#skoden

****

Reviewed by: Jennie Kermode

#skoden
"Eagle Bear does an impressive job, often by focusing on feelings first and addressing moments which speak to character rather than trying to amass a linear assemblage of facts."

If you were young and spending too much time online in the late 2010s, you’re probably familiar with the meme. An older Native American man, looking much the worse for wear, raising his fists as if to hurl himself into a fight. It was generally used in a mocking way, often with the deliberate intention of perpetuating a racist stereotype. In places where that stereotype was less familiar, people found comedy in the idea that the man was pathetic. Few seemed to see his humanity.

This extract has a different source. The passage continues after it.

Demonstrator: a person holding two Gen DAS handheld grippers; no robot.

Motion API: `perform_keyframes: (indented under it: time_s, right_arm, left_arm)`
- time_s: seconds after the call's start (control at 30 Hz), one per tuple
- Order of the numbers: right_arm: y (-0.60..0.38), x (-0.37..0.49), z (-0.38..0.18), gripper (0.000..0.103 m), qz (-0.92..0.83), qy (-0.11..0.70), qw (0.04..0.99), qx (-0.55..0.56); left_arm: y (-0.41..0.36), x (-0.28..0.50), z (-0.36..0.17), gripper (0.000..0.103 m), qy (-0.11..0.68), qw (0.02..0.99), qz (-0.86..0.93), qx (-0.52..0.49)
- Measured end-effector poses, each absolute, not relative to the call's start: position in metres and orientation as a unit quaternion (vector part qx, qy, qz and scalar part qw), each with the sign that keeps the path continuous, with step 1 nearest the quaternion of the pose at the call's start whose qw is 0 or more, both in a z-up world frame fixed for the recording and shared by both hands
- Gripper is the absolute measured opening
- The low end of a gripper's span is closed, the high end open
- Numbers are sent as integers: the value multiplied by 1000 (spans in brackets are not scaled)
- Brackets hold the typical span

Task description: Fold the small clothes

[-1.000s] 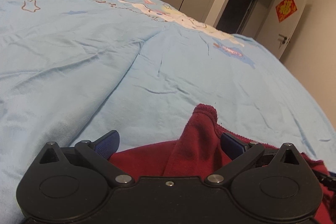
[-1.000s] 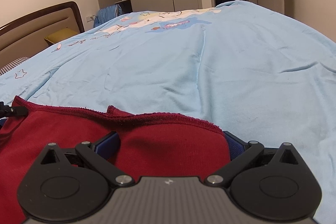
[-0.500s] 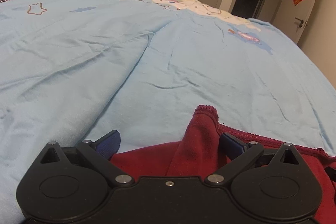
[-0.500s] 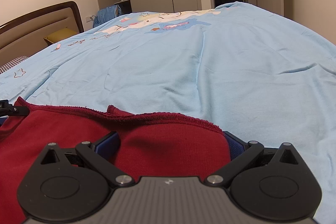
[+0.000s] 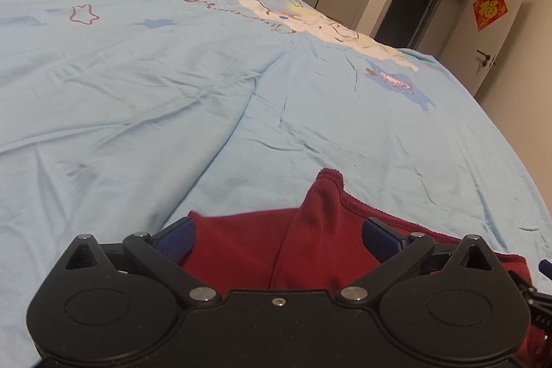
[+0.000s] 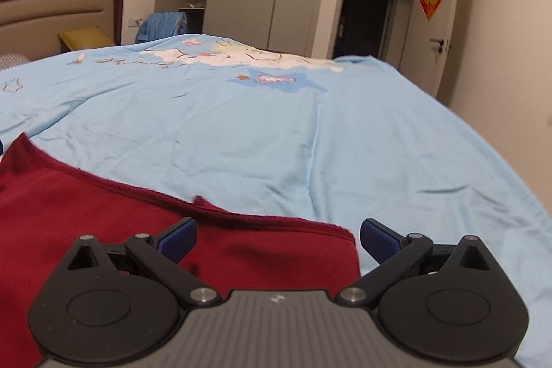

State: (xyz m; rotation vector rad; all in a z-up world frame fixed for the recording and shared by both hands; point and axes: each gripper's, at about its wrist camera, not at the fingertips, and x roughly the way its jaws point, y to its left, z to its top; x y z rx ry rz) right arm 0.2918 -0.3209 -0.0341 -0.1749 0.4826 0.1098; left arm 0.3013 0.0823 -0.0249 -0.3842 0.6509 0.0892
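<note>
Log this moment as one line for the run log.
left hand-held gripper: open over red garment | right hand-held gripper: open at garment edge | blue bedsheet: underneath

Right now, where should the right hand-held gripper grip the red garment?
At the hemmed corner of the red garment, coming in low from the near side. That edge lies flat on the sheet, between the open fingers of the right hand-held gripper.

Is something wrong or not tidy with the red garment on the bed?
Yes. In the left wrist view, the red garment has a fold standing up in a peak between the open left claw fingers instead of lying flat on the blue bedsheet. No damage shows.
</note>
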Motion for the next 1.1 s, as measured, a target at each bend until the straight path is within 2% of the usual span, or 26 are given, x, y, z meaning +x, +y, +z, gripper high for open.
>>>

The #skoden tag came into being as a means of trying to reclaim the image, to take ownership of the meme and restore the balance of power. It’s a contraction of ‘Let’s go then,’ but many people outside Native communities seemed to miss this, finding it mysterious and confusing, at which point it became a sort of rallying cry and a means of trolling back. White people’s frequent failure to recognise that Native people have humour made it even funnier. When it was painted on a water tower, it prompted a panic among local white townsfolk. To Native people used to mistreatment, this was delicious.

Damien Eagle Bear wanted to go further. His documentary, which screened as part of ImagineNative 2025, sets out to restore the dignity of the individual at the centre of it all, whose family had been deeply saddened by what they experienced as an act of bullying against someone they loved. For complex reasons predominantly attributed to their historical experience of racist violence, Native Americans are almost twice as likely to develop alcoholism as the average person. What happened to Pernell Thomas Bad Arm, a Blackfoot man from the Blood Tribe and a member of the Kainai Nation, was already a tragedy; that he became a meme added insult to injury.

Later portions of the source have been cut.